III. Le mandat à effet posthume

La loi de 2006 précitée a introduit la faculté pour toute personne de désigner de son vivant un mandataire, personne physique ou morale, à l’effet d’administrer et de gérer tout ou partie de sa succession, pour le compte et dans l’intérêt d’un ou plusieurs héritiers. Le mandat doit être rédigé devant notaire, et être accepté par le mandataire avant le décès du mandant. Le mandataire peut être un héritier. Dans tous les cas, la loi impose qu’il jouisse de la pleine capacité civile et qu’il ne soit pas frappé d’une interdiction de gérer dès lors que des biens professionnels sont compris dans le patrimoine successoral.
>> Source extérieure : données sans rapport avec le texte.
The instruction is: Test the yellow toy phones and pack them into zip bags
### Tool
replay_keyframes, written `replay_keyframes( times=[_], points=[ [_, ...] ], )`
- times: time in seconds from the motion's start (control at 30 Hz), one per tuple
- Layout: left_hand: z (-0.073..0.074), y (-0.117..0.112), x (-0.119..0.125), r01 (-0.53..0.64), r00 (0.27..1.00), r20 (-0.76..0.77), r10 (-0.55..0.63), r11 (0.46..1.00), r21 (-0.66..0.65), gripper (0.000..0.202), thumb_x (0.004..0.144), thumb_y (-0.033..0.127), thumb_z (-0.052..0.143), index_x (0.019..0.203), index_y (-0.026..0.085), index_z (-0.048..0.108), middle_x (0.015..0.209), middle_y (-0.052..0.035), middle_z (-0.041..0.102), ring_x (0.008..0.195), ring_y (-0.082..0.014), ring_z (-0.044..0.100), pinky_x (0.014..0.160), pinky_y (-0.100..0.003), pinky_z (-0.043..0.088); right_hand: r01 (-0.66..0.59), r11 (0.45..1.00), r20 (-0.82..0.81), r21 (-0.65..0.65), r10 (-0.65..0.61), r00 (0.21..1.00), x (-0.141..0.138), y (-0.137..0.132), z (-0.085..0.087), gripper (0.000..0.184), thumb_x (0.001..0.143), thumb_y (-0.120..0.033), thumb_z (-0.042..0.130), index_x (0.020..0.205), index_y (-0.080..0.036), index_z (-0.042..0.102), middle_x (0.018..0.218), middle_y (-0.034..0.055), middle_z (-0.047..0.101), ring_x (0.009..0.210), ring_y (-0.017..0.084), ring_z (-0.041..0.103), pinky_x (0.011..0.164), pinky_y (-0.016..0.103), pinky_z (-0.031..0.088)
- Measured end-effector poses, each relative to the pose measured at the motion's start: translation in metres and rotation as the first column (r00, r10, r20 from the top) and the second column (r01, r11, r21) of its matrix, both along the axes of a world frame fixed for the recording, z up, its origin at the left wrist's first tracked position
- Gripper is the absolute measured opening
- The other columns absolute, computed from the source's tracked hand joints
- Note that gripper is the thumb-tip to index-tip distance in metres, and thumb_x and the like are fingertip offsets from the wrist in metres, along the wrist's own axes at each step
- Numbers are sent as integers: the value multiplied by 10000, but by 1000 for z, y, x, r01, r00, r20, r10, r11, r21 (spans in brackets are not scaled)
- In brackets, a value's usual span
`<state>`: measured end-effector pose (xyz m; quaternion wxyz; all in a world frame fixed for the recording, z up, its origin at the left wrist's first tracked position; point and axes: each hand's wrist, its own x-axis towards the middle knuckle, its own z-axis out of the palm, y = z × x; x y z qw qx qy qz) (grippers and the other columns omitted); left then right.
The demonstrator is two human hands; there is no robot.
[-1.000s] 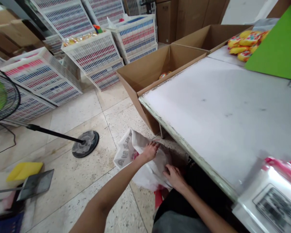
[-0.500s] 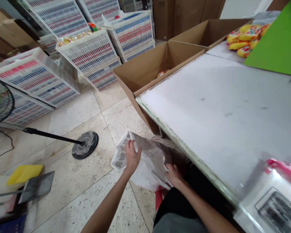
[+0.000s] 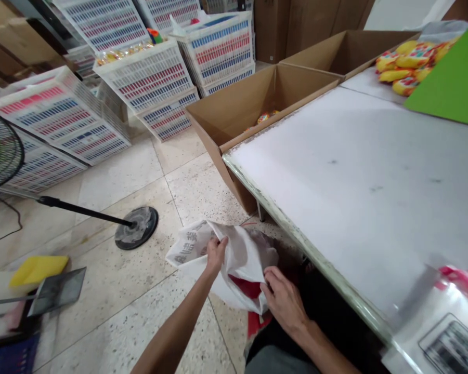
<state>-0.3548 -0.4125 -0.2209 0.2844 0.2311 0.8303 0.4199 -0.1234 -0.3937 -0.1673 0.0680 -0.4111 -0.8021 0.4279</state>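
A white woven sack (image 3: pixel 244 257) with dark printed characters stands on the floor beside the table's near edge. My left hand (image 3: pixel 217 254) is closed on the upper edge of the sack. On the right side of its mouth, my right hand (image 3: pixel 283 296) pinches the rim. Something red (image 3: pixel 246 285) shows through the gap between my hands; I cannot make out what it is. More red shows low down beside the sack, next to my leg.
The white table (image 3: pixel 335 182) fills the right side, with yellow packets (image 3: pixel 407 62) and a plastic-wrapped pack (image 3: pixel 448 322) on it. Open cardboard boxes (image 3: pixel 226 117) line its far edge. Stacked plastic crates (image 3: pixel 148 78), a fan base (image 3: pixel 137 228) and a dustpan (image 3: pixel 60 291) are to the left.
The sack's mouth has come open between my hands, and red now shows inside. My left hand has shifted slightly down and right along the rim.
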Motion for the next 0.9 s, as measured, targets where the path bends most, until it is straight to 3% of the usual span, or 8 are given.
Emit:
replay_keyframes(
  times=[0.13,0.27,0.43,0.53,0.63,0.7,0.77,0.9],
  points=[
    [11,-5,23,118,988,-105,-115,993,19,336,782,435,506,618,144,540,535,11,507,539,-145,474,505,-238,341,54,998,-15,-17,-54,998,-9,15,-8,317,807,-187,505,1118,-152,551,1289,134,477,1152,240,482,951,342,391],
    [17,-22,81,312,939,-164,-304,950,26,306,801,371,454,569,172,485,518,16,458,522,-132,418,538,-248,340,97,993,-9,-74,-98,995,-32,39,-27,367,902,-280,427,1240,-144,471,1224,112,539,1133,205,503,962,348,402],
    [17,-61,157,549,830,-145,-539,835,38,259,841,282,377,666,189,544,655,-45,583,613,-167,497,625,-280,406,60,974,170,-221,-22,985,-39,32,-59,308,867,-309,564,1131,-153,533,1115,70,573,929,191,590,784,391,501],
    [22,-72,175,627,776,-113,-620,778,39,277,851,256,385,623,196,530,601,-37,578,557,-152,488,578,-260,402,2,963,263,-269,71,962,-24,23,-73,232,877,-310,550,1037,-143,574,995,43,607,810,151,606,701,330,519],
    [38,-68,157,695,719,-74,-691,715,81,235,846,277,435,681,203,585,654,-39,619,615,-154,543,630,-252,428,3,980,315,-199,61,947,-8,25,-75,209,882,-317,539,992,-146,588,989,41,609,848,159,597,753,355,499],
    [48,-61,121,653,756,-32,-654,751,95,212,840,328,468,768,212,631,759,-52,654,722,-172,584,727,-270,445,19,991,332,-130,26,943,-2,28,-71,197,885,-322,530,941,-146,597,966,37,612,864,161,588,783,367,480],
    [51,-55,71,332,943,-17,-333,943,-31,194,784,378,555,784,209,650,879,-67,658,872,-208,584,829,-297,432,28,997,331,-72,-3,944,1,30,-65,190,889,-320,520,875,-148,601,912,27,616,848,156,582,785,359,464],
    [26,-63,-14,18,1000,-14,-22,971,-236,324,770,344,604,1000,116,593,1079,-138,591,1047,-285,520,870,-396,417,38,999,312,-7,-34,950,1,26,-54,189,884,-289,518,783,-152,598,749,3,604,727,135,573,705,308,453]
  ],
)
En revanche, il ne peut être le notaire chargé de gérer la succession. Le mandat doit toutefois être justifié par un intérêt sérieux et légitime au regard de la personne de l’héritier ou du patrimoine successoral. Il est donné pour une durée de 2 ans. Le juge peut toutefois décider de le proroger une ou plusieurs fois, sur la saisine d’un héritier ou du mandataire. Il peut également être donné pour une durée de 5 ans, lorsqu’il est justifié par l’une des raisons suivantes : – l’inaptitude des héritiers, – l’âge des héritiers, – la présence de biens professionnels dans le patrimoine du défunt. Dans cette situation, le mandat peut également être prorogé 1 ou plusieurs fois par le juge, sur la saisine d’un héritier ou du mandataire. Le mandat est en principe gratuit. Mais une rémunération peut avoir été prévue dans le mandat. Si elle a été prévue, elle est constituée par une part des fruits et revenus afférents à la succession et résultant de la gestion ou de l’administration du mandataire. Cela peut être par exemple une partie des loyers relatifs à un immeuble dépendant de la succession. Cette rémunération peut être complétée par un capital ou prendre la forme d’un capital lorsque les fruits et revenus sont insuffisants ou font défaut. Toutefois, elle ne peut porter atteinte au droit à réserve des héritiers. Enfin, le mandat prend fin à l’expiration du terme prévu.

Mais le mandataire peut toujours renoncer à son exécution, à condition de notifier cette décision aux héritiers ou à leurs représentants. En outre, il peut être révoqué par le juge sur saisine d’un héritier lorsque le motif qui le justifiait à disparu.